#### DIRECTIONS
When you spot the word "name" in a line of the data below, copy that line.
== DATA EXCERPT ==
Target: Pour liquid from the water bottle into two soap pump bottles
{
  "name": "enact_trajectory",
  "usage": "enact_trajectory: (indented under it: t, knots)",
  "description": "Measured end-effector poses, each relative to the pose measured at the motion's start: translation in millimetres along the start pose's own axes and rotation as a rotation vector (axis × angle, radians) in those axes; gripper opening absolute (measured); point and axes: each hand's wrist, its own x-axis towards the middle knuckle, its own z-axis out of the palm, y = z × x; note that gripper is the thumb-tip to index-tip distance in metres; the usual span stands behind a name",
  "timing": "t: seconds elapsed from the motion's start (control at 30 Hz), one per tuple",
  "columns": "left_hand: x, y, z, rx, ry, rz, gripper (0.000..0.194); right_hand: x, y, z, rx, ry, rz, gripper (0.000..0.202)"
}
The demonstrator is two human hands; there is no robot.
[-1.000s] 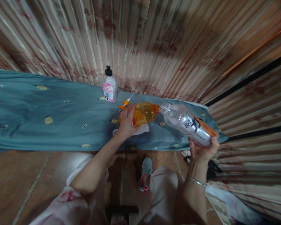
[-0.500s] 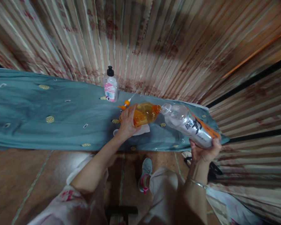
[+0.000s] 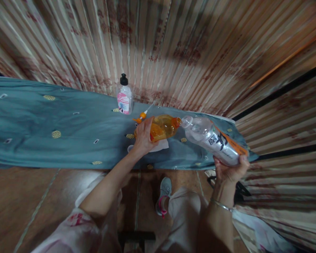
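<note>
My left hand [image 3: 144, 138] is wrapped round an orange see-through bottle [image 3: 166, 127], which lies tilted over the cloth with its open neck pointing right. My right hand [image 3: 230, 171] grips the lower end of a large clear bottle [image 3: 209, 135] with an orange and white label. The clear bottle slants up to the left, and its mouth meets or nearly meets the orange bottle's neck. Behind my left hand an orange and white pump top [image 3: 143, 115] rests on the cloth. A whitish piece [image 3: 162, 145], perhaps paper, shows under the orange bottle.
A clear bottle with a black cap and pink label [image 3: 124, 100] stands at the back of the long table with a green-blue cloth [image 3: 76, 130]. A pleated curtain [image 3: 147, 52] hangs right behind it. Dark bars cross at the right. A small round clear item [image 3: 130, 148] lies near my left wrist.
</note>
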Motion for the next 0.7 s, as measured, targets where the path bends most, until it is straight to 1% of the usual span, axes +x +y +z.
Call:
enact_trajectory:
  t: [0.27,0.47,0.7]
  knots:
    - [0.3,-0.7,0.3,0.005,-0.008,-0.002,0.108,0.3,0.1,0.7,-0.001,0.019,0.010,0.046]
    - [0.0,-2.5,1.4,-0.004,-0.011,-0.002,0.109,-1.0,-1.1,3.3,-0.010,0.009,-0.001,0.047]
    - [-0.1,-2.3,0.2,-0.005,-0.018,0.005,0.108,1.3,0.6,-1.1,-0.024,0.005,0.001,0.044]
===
#### COMPLETED TASK
  "name": "enact_trajectory",
  "description": "Measured end-effector poses, each relative to the pose measured at the motion's start: translation in millimetres along the start pose's own axes and rotation as a rotation vector (axis × angle, radians) in those axes; gripper opening absolute (measured); point and axes: each hand's wrist, its own x-axis towards the middle knuckle, its own z-axis out of the palm, y = z × x; note that gripper is the thumb-tip to index-tip distance in metres; the usual span stands behind a name",

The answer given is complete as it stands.